> WORK REQUEST: From the listing below, copy only the lines running from the line that contains "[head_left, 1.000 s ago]" to the line that contains "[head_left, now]", both included.

> INFORMATION SHOWN:
Content starts

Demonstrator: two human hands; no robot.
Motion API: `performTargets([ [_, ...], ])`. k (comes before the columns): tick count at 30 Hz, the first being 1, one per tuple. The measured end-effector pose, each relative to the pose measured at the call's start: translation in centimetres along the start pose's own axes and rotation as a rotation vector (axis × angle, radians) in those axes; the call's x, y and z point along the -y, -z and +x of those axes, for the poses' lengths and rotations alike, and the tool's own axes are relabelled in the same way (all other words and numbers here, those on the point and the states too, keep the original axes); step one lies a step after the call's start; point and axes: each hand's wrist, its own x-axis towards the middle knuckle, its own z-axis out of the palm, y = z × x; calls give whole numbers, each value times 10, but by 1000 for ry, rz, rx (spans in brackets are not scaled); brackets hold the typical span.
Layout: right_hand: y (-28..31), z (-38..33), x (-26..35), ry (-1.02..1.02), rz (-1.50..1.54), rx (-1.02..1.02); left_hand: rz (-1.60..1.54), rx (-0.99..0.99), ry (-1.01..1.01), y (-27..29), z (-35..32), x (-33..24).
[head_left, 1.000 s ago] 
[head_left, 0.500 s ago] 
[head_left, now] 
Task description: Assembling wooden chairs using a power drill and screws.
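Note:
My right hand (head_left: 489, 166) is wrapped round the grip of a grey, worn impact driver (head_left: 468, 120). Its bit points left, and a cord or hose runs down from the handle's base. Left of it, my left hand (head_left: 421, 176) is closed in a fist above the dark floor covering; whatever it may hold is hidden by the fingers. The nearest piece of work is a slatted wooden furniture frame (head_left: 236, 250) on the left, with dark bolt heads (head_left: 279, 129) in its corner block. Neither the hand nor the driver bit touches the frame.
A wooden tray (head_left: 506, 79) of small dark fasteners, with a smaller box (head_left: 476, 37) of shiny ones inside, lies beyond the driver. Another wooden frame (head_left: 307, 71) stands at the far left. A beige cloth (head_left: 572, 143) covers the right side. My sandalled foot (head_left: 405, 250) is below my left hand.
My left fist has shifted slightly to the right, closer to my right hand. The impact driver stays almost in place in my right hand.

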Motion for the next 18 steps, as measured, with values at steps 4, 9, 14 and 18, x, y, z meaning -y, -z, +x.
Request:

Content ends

> ANSWER SECTION:
[head_left, 1.000 s ago] 
[head_left, 0.500 s ago] 
[head_left, now] 

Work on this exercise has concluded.